**Work to complete:** When you reach the line containing "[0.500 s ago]", include it and stop; until then, return each line of the material exactly, starting with the first.
-------- Listed records
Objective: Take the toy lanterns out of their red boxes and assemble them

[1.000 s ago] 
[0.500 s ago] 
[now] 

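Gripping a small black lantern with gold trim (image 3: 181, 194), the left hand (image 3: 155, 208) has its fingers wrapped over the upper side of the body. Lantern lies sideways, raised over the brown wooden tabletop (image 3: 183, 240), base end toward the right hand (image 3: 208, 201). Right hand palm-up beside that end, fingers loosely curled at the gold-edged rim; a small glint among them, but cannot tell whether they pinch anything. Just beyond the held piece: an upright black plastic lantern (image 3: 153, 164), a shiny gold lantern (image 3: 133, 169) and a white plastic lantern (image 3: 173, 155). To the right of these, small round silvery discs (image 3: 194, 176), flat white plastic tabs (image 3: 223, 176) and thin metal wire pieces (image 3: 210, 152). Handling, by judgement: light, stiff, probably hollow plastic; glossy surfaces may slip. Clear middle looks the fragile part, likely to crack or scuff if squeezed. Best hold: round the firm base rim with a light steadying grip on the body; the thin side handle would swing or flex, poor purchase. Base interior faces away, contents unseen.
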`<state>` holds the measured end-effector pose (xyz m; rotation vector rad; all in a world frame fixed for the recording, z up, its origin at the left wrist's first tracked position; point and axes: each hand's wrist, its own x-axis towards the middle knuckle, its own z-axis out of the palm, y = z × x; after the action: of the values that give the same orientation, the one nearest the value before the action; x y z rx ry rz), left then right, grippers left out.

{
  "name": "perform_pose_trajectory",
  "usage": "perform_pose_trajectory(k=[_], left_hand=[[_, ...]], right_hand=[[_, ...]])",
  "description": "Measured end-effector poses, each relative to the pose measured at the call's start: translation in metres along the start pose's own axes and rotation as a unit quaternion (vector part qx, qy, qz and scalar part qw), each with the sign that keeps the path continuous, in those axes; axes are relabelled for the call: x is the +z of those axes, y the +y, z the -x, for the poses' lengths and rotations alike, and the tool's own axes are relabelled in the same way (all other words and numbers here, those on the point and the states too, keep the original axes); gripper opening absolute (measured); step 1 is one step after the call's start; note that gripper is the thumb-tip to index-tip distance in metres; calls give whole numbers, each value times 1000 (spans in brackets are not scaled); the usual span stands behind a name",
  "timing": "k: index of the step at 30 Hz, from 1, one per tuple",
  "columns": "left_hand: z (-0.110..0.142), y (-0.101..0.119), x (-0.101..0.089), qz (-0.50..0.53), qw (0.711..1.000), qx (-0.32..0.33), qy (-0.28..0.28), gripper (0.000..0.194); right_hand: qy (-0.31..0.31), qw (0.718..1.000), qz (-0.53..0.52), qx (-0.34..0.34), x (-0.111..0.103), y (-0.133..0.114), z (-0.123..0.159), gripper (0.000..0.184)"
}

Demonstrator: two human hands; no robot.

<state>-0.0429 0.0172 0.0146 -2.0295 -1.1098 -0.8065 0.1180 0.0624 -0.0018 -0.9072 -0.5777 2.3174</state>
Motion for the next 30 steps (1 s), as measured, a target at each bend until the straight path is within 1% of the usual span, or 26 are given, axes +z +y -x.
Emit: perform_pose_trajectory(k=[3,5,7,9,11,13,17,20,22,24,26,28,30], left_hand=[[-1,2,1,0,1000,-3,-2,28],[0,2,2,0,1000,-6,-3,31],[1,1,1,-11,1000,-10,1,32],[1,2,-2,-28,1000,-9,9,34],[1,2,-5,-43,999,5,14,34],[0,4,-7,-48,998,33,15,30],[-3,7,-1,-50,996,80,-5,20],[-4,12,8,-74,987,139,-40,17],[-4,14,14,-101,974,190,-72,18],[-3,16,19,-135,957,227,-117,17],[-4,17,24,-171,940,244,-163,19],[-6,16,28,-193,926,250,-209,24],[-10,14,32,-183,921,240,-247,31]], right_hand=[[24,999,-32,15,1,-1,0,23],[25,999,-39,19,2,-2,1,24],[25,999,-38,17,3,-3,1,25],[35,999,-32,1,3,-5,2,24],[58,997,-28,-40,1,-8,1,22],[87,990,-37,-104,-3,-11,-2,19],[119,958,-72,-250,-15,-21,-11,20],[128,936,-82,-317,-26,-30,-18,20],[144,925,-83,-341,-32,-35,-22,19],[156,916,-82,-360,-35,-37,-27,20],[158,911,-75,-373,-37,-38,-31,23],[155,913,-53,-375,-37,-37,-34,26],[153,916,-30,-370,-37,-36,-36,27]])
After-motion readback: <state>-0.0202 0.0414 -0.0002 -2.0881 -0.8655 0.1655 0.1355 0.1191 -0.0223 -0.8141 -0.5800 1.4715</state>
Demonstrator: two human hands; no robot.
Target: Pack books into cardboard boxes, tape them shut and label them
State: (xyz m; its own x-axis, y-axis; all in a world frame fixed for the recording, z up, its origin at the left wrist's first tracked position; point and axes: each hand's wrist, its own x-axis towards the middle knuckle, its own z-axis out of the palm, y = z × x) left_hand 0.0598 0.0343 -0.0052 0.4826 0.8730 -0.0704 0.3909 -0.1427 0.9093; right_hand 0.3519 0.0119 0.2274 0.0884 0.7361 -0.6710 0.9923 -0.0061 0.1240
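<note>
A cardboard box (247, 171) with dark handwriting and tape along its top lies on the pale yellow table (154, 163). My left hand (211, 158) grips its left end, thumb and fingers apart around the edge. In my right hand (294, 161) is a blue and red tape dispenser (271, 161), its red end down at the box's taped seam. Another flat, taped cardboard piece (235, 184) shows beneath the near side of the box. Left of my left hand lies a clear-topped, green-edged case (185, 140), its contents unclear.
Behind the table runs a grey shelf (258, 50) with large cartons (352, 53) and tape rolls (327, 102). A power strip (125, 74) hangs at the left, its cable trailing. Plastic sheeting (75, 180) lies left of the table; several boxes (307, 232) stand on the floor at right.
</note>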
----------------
**Response box:**
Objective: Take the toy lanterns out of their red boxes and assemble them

[1.000 s ago] 
[0.500 s ago] 

What came before makes up the full response.